Thanks for reporting that. I installed the attached, which fixed things
in a different way that doesn't repeat the calls to re_node_set_free.From 20183123b0d4e0105ea92ac69fa4a8b4f1c69273 Mon Sep 17 00:00:00 2001
From: Paul Eggert <egg...@cs.ucla.edu>
Date: Thu, 5 Jun 2025 18:52:33 -0700
Subject: [PATCH] regex: fix some leaks when pattern compilation fails
Problem reported by Alec Brown in:
https://lists.gnu.org/r/bug-gnulib/2025-06/msg00040.html
* lib/regcomp.c (create_initial_state, calc_eclosure_iter):
Fix some memory leaks when these functions fail.
---
ChangeLog | 8 ++++++++
lib/regcomp.c | 49 +++++++++++++++++++++++++++----------------------
2 files changed, 35 insertions(+), 22 deletions(-)
diff --git a/ChangeLog b/ChangeLog
index 2fdc7fb4c0..e811cb496d 100644
--- a/ChangeLog
+++ b/ChangeLog
@@ -1,3 +1,11 @@
+2025-06-05 Paul Eggert <egg...@cs.ucla.edu>
+
+ regex: fix some leaks when pattern compilation fails
+ Problem reported by Alec Brown in:
+ https://lists.gnu.org/r/bug-gnulib/2025-06/msg00040.html
+ * lib/regcomp.c (create_initial_state, calc_eclosure_iter):
+ Fix some memory leaks when these functions fail.
+
2025-06-05 Bruno Haible <br...@clisp.org>
unictype/base, uninorm/base, etc.: Support shared libraries on MSVC.
diff --git a/lib/regcomp.c b/lib/regcomp.c
index a23f289d7a..41157e5c3a 100644
--- a/lib/regcomp.c
+++ b/lib/regcomp.c
@@ -1001,21 +1001,25 @@ create_initial_state (re_dfa_t *dfa)

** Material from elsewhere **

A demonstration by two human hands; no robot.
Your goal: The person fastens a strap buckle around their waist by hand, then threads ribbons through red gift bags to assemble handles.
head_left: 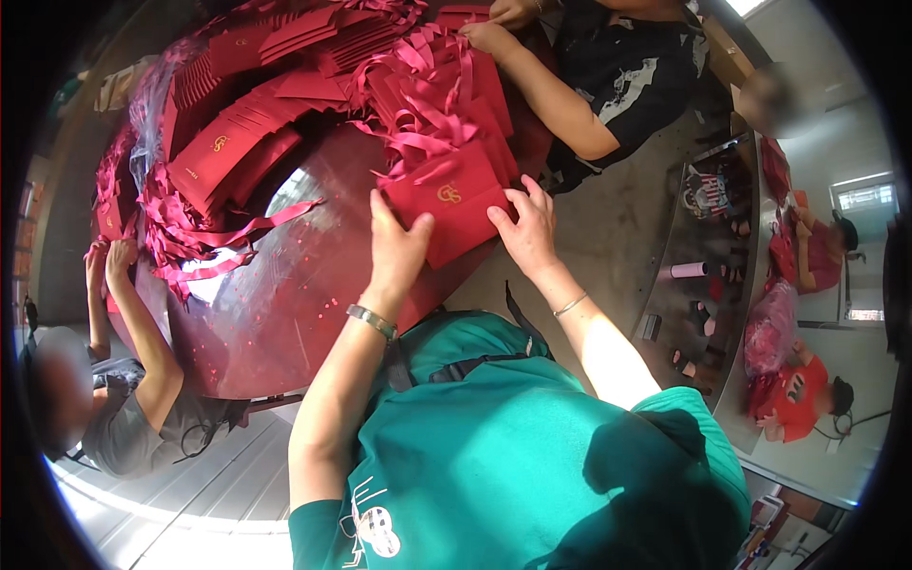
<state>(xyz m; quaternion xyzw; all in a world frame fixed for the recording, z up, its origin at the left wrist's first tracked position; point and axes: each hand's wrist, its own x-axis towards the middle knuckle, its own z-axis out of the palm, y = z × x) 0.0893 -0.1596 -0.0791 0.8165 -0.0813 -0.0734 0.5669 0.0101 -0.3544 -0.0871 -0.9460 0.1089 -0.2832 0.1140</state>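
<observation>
A red paper gift bag [445, 217] with a gold emblem lies in front of me at the table's edge. My left hand [397, 239] grips its left side, the thumb on the front face. On its right side my right hand [529, 226] holds the edge, thumb in front and fingers partly behind. Just beyond it, more red bags with pink ribbon handles [423, 109] are piled up, touching its top. Whether I hold a single bag or several together, I cannot tell.
Stacks of red bags [214, 160] and loose ribbons [195, 249] cover much of the round, shiny table [285, 328]. One person's arm [560, 100] reaches in at far right, another's hands [116, 255] work at left. Beyond stands a dark workbench [689, 247].
</observation>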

Idx dest_idx = dfa->edests[node_idx].elems[0];
if (!re_node_set_contains (&init_nodes, dest_idx))
{
- reg_errcode_t merge_err
+ err
= re_node_set_merge (&init_nodes, dfa->eclosures + dest_idx);
- if (merge_err != REG_NOERROR)
- return merge_err;
+ if (err != REG_NOERROR)
+ break;
i = 0;
}
}
}
/* It must be the first time to invoke acquire_state. */
- dfa->init_state = re_acquire_state_context (&err, dfa, &init_nodes, 0);
- /* We don't check ERR here, since the initial state must not be NULL. */
+ dfa->init_state
+ = (err == REG_NOERROR
+ ? re_acquire_state_context (&err, dfa, &init_nodes, 0)
+ : NULL);
if (__glibc_unlikely (dfa->init_state == NULL))
- return err;
- if (dfa->init_state->has_constraint)
+ {
+ /* Don't check ERR here, as the initial state must not be null. */
+ }
+ else if (dfa->init_state->has_constraint)
{
dfa->init_state_word = re_acquire_state_context (&err, dfa, &init_nodes,
CONTEXT_WORD);
@@ -1025,17 +1029,13 @@ create_initial_state (re_dfa_t *dfa)
&init_nodes,
CONTEXT_NEWLINE
| CONTEXT_BEGBUF);
- if (__glibc_unlikely (dfa->init_state_word == NULL
- || dfa->init_state_nl == NULL
- || dfa->init_state_begbuf == NULL))
- return err;
}
else
dfa->init_state_word = dfa->init_state_nl
= dfa->init_state_begbuf = dfa->init_state;
re_node_set_free (&init_nodes);
- return REG_NOERROR;
+ return err;
}
/* If it is possible to do searching in single byte encoding instead of UTF-8
@@ -1677,12 +1677,11 @@ calc_eclosure_iter (re_node_set *new_set, re_dfa_t *dfa, Idx node, bool root)
{
err = duplicate_node_closure (dfa, node, node, node,
dfa->nodes[node].constraint);
- if (__glibc_unlikely (err != REG_NOERROR))
- return err;
}
/* Expand each epsilon destination nodes. */
- if (IS_EPSILON_NODE(dfa->nodes[node].type))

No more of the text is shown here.